Exercise details:
Work out how many lines below contain the word "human", then give that number alone.

Data under study:
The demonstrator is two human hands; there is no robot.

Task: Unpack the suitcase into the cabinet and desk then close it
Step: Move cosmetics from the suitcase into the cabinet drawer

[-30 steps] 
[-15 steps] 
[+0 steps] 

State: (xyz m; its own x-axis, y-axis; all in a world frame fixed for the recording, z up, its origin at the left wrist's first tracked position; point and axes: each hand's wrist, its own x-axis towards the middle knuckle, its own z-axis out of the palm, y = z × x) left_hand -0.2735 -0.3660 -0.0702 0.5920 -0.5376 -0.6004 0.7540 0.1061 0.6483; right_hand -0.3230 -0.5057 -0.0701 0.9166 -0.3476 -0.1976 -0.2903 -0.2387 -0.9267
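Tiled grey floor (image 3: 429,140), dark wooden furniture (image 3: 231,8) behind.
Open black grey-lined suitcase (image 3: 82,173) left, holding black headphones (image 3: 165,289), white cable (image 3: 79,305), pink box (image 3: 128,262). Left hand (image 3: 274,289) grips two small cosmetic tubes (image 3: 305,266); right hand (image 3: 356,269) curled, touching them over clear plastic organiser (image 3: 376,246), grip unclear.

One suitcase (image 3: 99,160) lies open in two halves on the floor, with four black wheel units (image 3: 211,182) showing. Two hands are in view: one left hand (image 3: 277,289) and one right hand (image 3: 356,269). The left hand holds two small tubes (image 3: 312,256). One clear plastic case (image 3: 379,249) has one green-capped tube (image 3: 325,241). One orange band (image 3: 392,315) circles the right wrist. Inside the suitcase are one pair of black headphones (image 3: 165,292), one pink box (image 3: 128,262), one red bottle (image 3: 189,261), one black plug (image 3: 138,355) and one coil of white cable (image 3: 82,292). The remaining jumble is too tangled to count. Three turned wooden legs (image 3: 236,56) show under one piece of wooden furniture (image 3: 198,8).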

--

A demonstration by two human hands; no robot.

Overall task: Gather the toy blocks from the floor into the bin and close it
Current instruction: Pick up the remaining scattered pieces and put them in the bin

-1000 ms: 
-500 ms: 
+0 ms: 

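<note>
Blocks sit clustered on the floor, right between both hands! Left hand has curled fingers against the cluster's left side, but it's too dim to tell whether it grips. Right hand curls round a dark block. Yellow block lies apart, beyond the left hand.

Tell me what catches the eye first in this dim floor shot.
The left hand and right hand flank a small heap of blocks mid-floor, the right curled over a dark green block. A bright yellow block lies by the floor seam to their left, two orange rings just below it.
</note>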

Written solution:
2